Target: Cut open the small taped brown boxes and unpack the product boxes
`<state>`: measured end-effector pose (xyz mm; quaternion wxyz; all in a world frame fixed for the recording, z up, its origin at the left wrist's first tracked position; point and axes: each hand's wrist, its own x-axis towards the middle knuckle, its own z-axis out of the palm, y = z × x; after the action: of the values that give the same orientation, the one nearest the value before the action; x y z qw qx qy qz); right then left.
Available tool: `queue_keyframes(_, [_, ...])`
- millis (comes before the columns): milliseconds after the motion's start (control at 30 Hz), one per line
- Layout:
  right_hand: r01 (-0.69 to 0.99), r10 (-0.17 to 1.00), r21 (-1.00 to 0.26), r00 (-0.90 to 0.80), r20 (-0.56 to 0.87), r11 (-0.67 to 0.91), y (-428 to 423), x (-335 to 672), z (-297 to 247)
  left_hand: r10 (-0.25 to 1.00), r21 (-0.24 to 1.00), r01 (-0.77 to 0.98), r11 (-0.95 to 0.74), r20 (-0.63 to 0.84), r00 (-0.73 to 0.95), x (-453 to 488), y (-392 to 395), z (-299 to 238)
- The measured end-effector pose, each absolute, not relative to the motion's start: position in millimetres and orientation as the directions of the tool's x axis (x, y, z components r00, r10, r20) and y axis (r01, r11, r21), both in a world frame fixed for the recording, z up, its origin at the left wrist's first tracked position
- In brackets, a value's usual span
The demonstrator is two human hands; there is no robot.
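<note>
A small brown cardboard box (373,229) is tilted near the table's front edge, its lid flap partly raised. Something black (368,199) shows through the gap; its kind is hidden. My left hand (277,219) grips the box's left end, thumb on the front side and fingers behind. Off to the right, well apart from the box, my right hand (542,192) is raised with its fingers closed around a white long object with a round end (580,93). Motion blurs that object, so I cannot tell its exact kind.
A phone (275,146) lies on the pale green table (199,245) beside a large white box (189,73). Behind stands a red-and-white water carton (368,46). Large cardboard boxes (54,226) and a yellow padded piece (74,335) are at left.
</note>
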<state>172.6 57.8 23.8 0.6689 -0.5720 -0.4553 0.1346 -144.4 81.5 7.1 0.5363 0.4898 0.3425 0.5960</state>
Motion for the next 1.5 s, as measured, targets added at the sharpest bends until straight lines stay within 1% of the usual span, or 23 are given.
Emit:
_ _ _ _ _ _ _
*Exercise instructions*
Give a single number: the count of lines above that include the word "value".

*Your solution*
2